REQUIRED ACTION:
Leave the pictures out and write out the rest of the listing word for word.

DATA EXCERPT:
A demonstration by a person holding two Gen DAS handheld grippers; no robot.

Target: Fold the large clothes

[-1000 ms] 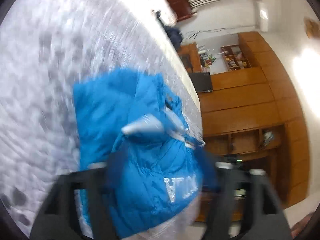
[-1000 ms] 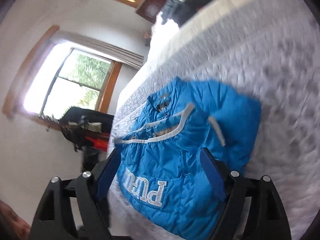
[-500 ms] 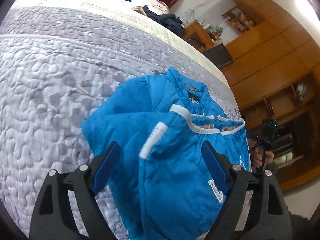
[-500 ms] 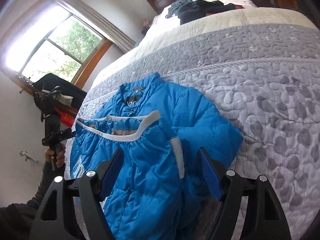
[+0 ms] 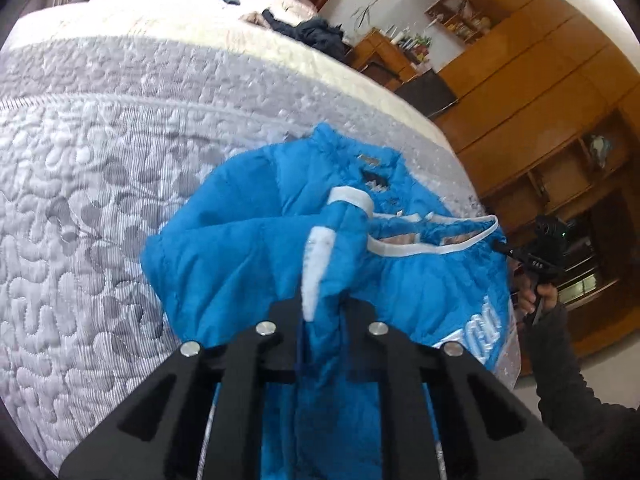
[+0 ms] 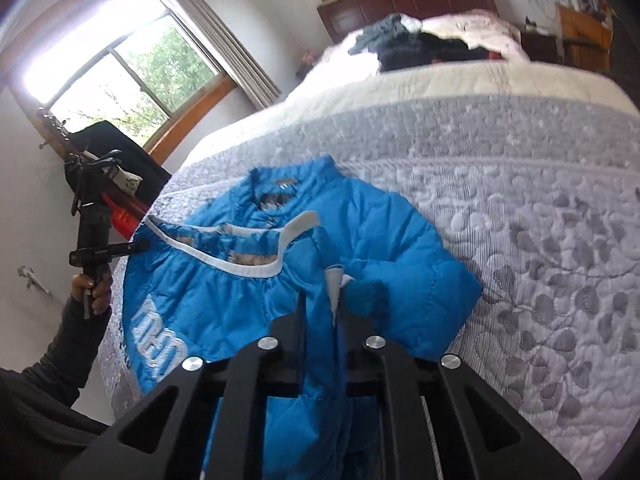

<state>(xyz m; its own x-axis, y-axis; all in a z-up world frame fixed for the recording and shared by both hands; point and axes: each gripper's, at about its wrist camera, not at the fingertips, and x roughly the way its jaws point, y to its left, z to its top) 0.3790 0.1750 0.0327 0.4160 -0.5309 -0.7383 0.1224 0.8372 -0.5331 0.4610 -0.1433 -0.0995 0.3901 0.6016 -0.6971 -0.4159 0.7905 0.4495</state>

RESULT FOR THIS EXERCISE:
A demonstration by a person holding two Gen DAS handheld grippers; no robot.

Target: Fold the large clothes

[-1000 ms] 
[-1000 ms] 
[-500 ms] 
[-500 ms] 
[+0 ms] 
[+0 ms] 

<state>(xyz m; its own x-axis, y-axis; all in a z-up world frame fixed for the recording and shared by both hands; point and axes: each gripper's, at about its wrist camera, not at the fingertips, and x roughly the way its jaws point, y to its left, z to its top) 0.3790 0.1750 0.0327 0.4160 -0.5309 -0.7383 0.1224 0.8372 -0.5331 0.4610 -0.1433 -0.0995 0.3901 0.6016 -0.6971 -0.4159 0.7905 0.4495</state>

No more is needed for this answer.